Convolutional Neural Network Backward Pass

This tutorial will show how to perform the backward pass of a convolutional neural network.

Backprop through a single layer

Let's say we have a neural network where one of the middle layers is a convolution \(Z = W\circledast A + b\) (\(\circledast\) is the convolution operator). Let's start with a batch size of 1, assume A has 1 channel and a height and width of 3, and the W is a single filterof shape (2, 2); hence Z has shape (2, 2):

\( A = \begin{bmatrix} a_1 & a_2 & a_3\\ a_4 & a_5 & a_6\\ a_7 & a_8 & a_9 \end{bmatrix} \)

\( W = \begin{bmatrix} w_1 & w_2\\ w_3 & w_4 \end{bmatrix} \)

\( b = \begin{bmatrix} b_1 \end{bmatrix} \)

\( Z = \begin{bmatrix} a_1w_1 + a_2w_2 + a_4w_3 + a_5w_4 & a_2w_1 + a_3w_2 + a_5w_3 + a_6w_4 \\ a_4w_1 + a_5w_2 + a_7w_3 + a_8w_4 & a_5w_1 + a_6w_2 + a_8w_3 + a_9w_4 \end{bmatrix} + b_1 \) \( = \begin{bmatrix} z_1 & z_2\\ z_3 & z_4 \end{bmatrix} \)

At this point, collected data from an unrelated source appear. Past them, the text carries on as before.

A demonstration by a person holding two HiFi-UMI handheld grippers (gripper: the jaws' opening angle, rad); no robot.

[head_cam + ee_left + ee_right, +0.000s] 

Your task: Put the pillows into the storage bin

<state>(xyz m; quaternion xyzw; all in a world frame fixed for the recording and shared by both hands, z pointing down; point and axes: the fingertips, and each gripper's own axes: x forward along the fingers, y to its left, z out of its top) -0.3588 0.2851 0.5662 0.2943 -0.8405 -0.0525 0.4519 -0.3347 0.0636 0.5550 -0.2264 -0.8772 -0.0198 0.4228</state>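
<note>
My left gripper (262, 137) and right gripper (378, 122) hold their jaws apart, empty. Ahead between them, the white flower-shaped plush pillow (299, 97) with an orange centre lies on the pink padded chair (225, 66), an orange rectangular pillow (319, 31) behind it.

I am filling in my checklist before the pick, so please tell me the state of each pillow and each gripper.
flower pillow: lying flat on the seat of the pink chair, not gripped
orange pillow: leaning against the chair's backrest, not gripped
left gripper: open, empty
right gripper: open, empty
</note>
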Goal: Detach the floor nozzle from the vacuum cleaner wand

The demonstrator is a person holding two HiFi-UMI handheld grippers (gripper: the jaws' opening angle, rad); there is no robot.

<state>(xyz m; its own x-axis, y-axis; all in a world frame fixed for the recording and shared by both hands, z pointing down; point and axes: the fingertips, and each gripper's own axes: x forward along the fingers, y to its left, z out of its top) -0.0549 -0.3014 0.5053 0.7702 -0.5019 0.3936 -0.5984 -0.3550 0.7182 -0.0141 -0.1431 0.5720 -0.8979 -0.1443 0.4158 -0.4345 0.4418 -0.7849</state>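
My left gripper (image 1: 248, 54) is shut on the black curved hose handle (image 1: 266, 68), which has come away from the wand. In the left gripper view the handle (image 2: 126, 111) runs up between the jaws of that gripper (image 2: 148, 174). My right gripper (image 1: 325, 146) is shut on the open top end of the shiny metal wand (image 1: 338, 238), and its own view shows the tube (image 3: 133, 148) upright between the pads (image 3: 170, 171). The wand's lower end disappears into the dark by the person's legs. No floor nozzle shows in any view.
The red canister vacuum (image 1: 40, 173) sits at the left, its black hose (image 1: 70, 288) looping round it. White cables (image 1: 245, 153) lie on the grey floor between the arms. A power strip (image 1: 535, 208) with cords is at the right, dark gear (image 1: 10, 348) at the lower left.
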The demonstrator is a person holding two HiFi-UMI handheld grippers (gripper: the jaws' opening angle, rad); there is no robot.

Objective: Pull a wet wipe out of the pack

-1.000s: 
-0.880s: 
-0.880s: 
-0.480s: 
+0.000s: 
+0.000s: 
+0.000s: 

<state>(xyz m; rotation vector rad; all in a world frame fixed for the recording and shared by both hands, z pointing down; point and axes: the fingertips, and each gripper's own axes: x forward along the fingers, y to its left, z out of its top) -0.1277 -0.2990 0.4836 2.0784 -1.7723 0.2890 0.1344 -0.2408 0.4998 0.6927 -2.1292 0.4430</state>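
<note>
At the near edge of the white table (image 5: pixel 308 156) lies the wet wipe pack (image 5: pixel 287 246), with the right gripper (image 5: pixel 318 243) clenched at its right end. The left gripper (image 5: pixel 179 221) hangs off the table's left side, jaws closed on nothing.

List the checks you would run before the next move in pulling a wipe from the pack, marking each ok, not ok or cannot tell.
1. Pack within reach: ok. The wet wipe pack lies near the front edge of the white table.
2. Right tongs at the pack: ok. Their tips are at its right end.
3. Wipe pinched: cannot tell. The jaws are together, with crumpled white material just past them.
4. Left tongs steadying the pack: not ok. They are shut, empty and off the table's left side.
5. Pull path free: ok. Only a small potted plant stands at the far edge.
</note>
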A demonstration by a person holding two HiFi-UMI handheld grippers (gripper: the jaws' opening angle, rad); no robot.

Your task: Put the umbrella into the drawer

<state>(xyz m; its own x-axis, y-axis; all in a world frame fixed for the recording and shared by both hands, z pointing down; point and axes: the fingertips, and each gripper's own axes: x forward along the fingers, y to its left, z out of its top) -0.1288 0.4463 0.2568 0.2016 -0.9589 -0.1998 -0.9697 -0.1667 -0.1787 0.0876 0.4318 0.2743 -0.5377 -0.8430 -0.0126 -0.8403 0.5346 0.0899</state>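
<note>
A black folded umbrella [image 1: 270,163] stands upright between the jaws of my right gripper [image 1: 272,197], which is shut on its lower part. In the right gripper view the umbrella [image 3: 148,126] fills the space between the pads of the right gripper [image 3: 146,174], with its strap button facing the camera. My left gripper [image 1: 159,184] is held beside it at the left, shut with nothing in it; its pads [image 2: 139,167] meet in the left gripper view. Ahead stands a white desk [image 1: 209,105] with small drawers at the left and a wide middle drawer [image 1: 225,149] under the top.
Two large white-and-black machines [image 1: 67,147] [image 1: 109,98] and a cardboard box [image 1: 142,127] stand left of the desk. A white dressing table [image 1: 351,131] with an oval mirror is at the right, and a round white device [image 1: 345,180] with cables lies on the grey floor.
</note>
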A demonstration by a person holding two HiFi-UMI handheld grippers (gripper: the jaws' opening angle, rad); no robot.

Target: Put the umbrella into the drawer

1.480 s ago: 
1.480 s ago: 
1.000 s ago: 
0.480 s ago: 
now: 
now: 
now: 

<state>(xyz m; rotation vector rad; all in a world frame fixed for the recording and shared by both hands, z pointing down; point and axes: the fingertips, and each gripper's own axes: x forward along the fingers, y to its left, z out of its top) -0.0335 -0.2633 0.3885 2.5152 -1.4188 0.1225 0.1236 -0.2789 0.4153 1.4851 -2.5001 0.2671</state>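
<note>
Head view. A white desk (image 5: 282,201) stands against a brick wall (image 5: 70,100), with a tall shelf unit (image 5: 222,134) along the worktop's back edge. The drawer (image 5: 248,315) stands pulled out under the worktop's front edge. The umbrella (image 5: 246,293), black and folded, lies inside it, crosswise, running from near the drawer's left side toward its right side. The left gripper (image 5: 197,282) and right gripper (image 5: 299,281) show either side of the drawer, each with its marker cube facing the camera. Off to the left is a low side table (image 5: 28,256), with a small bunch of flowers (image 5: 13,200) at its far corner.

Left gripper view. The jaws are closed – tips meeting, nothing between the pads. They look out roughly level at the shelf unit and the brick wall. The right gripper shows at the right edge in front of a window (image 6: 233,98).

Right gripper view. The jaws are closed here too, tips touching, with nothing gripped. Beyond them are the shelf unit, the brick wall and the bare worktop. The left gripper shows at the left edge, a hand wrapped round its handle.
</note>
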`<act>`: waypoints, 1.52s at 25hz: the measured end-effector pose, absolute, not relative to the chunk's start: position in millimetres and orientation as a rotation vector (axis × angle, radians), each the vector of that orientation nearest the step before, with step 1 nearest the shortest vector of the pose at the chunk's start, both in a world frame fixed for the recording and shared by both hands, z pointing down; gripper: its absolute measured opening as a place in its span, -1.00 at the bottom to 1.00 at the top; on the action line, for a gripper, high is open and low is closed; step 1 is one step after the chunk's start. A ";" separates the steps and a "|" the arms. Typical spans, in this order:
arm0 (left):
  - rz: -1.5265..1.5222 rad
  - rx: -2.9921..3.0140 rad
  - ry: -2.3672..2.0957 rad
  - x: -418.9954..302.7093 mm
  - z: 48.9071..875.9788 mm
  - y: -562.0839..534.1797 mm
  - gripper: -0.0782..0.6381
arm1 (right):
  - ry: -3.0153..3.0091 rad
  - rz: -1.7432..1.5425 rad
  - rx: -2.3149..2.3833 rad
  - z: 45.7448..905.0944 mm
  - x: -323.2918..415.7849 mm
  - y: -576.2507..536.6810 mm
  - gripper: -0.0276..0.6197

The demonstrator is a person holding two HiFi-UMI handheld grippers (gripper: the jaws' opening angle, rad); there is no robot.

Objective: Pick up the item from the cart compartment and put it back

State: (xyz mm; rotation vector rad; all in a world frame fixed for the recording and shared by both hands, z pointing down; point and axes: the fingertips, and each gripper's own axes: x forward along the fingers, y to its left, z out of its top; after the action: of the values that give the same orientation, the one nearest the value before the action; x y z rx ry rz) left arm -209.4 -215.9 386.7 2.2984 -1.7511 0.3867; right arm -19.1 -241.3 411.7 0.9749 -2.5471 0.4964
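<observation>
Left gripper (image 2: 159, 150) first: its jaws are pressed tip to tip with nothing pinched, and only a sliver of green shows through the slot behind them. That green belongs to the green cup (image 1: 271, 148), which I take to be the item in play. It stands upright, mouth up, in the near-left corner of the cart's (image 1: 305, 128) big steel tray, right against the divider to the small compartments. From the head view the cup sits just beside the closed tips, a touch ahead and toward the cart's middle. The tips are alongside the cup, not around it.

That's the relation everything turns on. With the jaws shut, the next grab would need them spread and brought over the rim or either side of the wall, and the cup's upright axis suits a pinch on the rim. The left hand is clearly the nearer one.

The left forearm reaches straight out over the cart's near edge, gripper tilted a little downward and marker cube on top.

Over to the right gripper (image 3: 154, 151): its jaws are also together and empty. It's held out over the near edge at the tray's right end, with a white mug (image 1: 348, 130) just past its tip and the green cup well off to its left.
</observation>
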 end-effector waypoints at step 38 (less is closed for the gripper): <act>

Assume we have already calculated the upstream gradient \(\dfrac{\partial L}{\partial Z}\) (let's call it \(Z'\)): \[\dfrac{\partial L}{\partial Z} = Z' = \begin{bmatrix} z'_1 & z'_2\\ z'_3 & z'_4 \end{bmatrix} \] What is \(\dfrac{\partial L}{\partial W}\), \(\dfrac{\partial L}{\partial A}\), and \(\dfrac{\partial L}{\partial b}\)?

\(\dfrac{\partial L}{\partial W}\):

\(\dfrac{\partial z}{\partial W}\) would be a 4d tensor, so instead let's look at the derivative of each element of \(Z\) with respect to \(W\):

\( \dfrac{\partial z_1}{\partial W} = \begin{bmatrix} a_1 & a_2\\ a_4 & a_5 \end{bmatrix} \)

\( \dfrac{\partial z_2}{\partial W} = \begin{bmatrix} a_2 & a_3\\ a_5 & a_6 \end{bmatrix} \)

\( \dfrac{\partial z_3}{\partial W} = \begin{bmatrix} a_4 & a_5\\ a_7 & a_8 \end{bmatrix} \)

\( \dfrac{\partial z_4}{\partial W} = \begin{bmatrix} a_5 & a_6\\ a_8 & a_9 \end{bmatrix} \)

The total derivative of loss with respect to W is:

\(\dfrac{\partial L}{\partial W} = \dfrac{\partial L}{\partial z_1}\dfrac{\partial z_1}{\partial W} + \dfrac{\partial L}{\partial z_2}\dfrac{\partial z_2}{\partial W} \) \( + \dfrac{\partial L}{\partial z_3}\dfrac{\partial z_3}{\partial W} + \dfrac{\partial L}{\partial z_4}\dfrac{\partial z_4}{\partial W} \)

So:

\(\dfrac{\partial L}{\partial W} = z'_1 \begin{bmatrix} a_1 & a_2\\ a_4 & a_5 \end{bmatrix} + z'_2 \begin{bmatrix} a_2 & a_3\\ a_5 & a_6 \end{bmatrix} \) \( + z'_3 \begin{bmatrix} a_4 & a_5\\ a_7 & a_8 \end{bmatrix} + z'_4 \begin{bmatrix} a_5 & a_6\\ a_8 & a_9 \end{bmatrix} = Z' \circledast A \)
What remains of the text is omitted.